In the case of states' rights, Brown might want to look at the example set by the former leader of his party, George W. Bush. The Bush administration violated the Tenth Amendment by repeatedly meddling in the states in regard to medical marijuana, the federalization of education, and state control of the National Guard.

"The idea of an individual mandate as an alternative to single-payer was a Republican idea," health economist Mark Pauly of the University of Pennsylvania's Wharton School told the Associated Press. In 1991, Pauly published a paper explaining how a "mandate" (government coercion) could be combined with tax credits to force the commoners into compliance. Pauly's paper was embraced by the George H.W. Bush administration.

Republicans like to tell you they are opposed to taxation. Instead, they use taxes as a carrot and a stick to force government mandates down your throat.

Nixon before Bush backed the idea of a mandate that employers provide insurance. Even the Heritage Foundation back in the day supported this government imposed "individual requirement."

Later today in Nevada, the Republican Tea Party will gather and demand the ouster of Democrat Sen. Harry Reid and the Democrats for passing Obamacare. The event will be led by the darling of the establishment Tea Party, former Alaskan governor Sarah Palin. On Friday, Tea Party Sarah threw her support behind the establishment stalwart John McCain.
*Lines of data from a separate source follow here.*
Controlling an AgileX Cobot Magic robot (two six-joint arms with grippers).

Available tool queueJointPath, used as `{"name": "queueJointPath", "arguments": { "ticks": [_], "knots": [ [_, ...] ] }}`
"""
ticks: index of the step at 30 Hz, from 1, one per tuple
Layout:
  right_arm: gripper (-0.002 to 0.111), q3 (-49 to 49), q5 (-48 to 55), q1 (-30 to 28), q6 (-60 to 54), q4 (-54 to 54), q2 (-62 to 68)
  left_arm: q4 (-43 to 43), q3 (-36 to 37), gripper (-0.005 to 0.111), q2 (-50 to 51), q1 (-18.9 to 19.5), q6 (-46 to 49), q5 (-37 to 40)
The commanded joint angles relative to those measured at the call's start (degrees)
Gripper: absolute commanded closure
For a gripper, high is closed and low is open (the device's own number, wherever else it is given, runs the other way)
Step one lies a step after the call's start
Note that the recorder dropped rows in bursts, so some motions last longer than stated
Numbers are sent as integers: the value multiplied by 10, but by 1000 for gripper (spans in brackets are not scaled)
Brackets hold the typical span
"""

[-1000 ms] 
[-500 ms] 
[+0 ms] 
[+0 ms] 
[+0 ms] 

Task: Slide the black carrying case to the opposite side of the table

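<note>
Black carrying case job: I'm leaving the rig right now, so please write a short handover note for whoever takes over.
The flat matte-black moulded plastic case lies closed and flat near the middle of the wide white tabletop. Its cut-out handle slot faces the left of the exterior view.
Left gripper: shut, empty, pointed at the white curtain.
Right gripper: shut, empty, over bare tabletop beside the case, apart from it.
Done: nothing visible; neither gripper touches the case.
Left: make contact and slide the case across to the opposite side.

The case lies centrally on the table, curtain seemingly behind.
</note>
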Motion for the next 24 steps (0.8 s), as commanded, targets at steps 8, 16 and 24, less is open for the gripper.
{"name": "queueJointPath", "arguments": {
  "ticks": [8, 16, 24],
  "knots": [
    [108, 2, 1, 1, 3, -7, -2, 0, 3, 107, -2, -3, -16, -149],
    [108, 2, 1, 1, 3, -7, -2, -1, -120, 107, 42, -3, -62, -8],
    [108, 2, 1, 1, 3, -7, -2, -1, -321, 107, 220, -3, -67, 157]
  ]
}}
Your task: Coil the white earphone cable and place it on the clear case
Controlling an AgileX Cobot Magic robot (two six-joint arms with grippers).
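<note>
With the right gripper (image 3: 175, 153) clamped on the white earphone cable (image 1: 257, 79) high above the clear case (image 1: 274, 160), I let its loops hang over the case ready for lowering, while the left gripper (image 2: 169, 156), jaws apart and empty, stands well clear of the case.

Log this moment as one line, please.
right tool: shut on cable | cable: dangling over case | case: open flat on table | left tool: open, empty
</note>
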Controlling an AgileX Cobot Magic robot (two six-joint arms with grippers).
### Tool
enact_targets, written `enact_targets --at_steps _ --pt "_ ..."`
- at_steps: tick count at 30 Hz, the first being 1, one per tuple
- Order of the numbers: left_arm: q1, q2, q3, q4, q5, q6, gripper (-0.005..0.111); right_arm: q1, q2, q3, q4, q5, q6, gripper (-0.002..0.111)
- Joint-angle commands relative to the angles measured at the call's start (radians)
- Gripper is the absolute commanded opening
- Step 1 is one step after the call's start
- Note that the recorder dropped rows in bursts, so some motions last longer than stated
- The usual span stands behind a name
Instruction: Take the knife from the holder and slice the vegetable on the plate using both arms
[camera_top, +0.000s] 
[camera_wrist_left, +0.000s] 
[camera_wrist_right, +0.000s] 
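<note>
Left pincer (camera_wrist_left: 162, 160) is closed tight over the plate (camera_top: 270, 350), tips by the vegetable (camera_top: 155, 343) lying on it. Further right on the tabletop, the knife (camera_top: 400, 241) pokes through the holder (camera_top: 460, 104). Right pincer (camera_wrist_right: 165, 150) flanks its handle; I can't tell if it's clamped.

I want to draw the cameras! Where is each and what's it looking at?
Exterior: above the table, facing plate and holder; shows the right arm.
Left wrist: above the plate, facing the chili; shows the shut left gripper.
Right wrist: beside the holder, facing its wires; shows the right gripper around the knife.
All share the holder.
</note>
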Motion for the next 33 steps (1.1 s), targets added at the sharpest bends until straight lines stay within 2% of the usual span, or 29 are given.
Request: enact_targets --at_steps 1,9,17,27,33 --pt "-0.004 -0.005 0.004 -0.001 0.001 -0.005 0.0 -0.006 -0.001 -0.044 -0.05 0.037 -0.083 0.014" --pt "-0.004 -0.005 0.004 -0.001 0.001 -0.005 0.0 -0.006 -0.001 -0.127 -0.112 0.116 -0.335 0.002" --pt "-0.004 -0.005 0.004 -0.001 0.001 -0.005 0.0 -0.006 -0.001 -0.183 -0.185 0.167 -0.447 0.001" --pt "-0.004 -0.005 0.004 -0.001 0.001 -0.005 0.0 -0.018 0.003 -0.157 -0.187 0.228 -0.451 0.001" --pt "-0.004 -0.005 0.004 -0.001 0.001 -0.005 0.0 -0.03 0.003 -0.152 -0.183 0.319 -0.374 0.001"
McCain's latest authoritarian outrage is the "Enemy Belligerent Interrogation, Detention, and Prosecution Act of 2010"³ that, if passed, would turn the country into a military dictatorship. It was introduced with the participation of the notorious warmonger Joe Lieberman. Apparently the legislation is backed by Tea Party Sarah.

The Nevada event was organized by the Tea Party Express, an organization in bed with Our Country Deserves Better PAC, which is closely affiliated with the Republican-affiliated consulting firm Russo Marsh & Associates. In other words, the event in Nevada will be strictly an establishment Republican affair. The objective is not to get rid of government enforced health care, but to get of rid of Reid and put in a Republican. It is another example of the false right-left paradigm in action.

In January, the Tea Party Express supported Scott Brown. As noted above, Brown supported Romney's version of Obamacare in Massachusetts.

Republicans will shamelessly exploit the compromised Tea Party and the efforts of the states to repeal Obamacare in order to win seats in Congress during the mid-term elections. If they manage to overturn the Democrat majority in Congress, they will not work to repeal Obamacare. They may nibble around the edges of the bill but will leave it largely intact. Republicans have no problem with the government forcing you to shell over your money to large insurance companies. Republicans are enforcers for the global elite and transnational corporations.

Both Republicans and Democrats need to be trounced in November. Obamacare needs to be challenged on Constitutional grounds. The establishment controlled Supreme Court, however, cannot be counted on to repeal the bill. It may take civil disobedience on the part of millions of Americans before this bill ends up in the dust bin of history where it belongs.